### Records for processing

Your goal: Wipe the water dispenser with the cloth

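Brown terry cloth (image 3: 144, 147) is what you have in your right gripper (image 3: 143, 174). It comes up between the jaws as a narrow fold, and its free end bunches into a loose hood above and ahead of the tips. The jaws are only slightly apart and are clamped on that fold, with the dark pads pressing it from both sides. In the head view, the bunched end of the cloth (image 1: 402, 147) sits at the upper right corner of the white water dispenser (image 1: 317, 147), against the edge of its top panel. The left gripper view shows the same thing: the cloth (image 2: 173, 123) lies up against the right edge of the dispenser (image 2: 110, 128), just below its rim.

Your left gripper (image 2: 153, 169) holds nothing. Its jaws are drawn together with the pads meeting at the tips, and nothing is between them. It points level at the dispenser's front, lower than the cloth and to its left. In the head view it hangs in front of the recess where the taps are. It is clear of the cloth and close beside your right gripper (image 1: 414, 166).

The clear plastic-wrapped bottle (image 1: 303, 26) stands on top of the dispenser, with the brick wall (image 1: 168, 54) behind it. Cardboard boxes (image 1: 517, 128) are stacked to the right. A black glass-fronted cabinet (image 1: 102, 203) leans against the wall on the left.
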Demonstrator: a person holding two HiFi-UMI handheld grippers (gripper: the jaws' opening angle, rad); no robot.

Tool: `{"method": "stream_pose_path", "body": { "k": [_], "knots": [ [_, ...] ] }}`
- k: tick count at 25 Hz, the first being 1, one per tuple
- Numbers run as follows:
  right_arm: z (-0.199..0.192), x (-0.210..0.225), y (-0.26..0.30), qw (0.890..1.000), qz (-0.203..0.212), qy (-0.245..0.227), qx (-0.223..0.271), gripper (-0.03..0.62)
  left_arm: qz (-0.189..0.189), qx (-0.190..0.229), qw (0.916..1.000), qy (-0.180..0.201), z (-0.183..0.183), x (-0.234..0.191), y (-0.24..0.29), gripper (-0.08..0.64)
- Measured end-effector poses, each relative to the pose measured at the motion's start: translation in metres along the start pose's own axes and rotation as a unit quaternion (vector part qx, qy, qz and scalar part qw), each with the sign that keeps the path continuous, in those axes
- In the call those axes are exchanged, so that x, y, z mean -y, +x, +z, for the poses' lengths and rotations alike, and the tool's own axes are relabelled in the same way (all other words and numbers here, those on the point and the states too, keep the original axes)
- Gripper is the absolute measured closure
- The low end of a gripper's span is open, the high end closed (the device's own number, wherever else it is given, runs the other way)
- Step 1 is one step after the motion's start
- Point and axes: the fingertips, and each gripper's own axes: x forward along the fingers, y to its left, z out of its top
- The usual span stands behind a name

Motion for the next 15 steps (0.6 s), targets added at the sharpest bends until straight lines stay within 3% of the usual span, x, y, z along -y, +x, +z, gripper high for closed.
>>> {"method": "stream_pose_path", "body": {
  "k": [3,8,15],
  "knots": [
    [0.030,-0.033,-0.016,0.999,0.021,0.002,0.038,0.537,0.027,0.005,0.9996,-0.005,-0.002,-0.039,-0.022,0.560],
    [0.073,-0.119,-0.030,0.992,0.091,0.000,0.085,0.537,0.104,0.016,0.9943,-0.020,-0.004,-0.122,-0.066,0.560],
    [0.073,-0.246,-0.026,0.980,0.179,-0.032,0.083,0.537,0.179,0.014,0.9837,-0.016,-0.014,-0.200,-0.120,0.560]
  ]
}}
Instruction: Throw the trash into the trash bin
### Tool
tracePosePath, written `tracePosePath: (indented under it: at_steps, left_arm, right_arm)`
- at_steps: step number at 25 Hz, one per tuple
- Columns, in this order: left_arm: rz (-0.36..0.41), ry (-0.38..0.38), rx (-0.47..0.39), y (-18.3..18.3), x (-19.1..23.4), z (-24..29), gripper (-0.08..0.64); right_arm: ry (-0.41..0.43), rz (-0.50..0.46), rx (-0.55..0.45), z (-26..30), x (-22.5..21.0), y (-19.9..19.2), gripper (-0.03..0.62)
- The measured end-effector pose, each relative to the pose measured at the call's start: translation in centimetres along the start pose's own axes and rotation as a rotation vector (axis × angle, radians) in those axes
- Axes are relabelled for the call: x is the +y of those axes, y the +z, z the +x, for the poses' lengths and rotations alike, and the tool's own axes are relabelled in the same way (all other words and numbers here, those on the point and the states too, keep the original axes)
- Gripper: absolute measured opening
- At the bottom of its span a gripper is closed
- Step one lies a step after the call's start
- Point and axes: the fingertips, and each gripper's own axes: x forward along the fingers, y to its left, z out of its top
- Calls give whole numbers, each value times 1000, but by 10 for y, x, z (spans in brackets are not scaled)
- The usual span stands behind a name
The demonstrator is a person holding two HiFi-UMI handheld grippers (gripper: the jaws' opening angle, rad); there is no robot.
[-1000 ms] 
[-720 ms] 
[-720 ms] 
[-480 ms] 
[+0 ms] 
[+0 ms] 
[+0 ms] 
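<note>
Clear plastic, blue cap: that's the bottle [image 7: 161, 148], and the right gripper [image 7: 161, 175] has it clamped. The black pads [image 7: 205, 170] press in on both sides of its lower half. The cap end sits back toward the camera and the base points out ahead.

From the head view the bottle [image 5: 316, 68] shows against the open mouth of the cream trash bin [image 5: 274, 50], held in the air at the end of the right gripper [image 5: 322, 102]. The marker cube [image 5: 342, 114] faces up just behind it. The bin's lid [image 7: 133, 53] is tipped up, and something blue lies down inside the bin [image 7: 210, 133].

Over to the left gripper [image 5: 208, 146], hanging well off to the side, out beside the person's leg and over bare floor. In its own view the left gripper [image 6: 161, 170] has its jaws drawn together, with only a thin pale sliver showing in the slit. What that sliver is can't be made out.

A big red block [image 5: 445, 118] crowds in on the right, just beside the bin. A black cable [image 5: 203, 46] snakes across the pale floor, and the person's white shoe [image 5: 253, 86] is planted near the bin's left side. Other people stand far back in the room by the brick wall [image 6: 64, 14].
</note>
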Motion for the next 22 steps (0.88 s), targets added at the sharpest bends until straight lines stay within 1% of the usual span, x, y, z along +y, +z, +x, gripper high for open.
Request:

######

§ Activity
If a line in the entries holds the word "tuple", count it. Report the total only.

§ Result for this exercise
2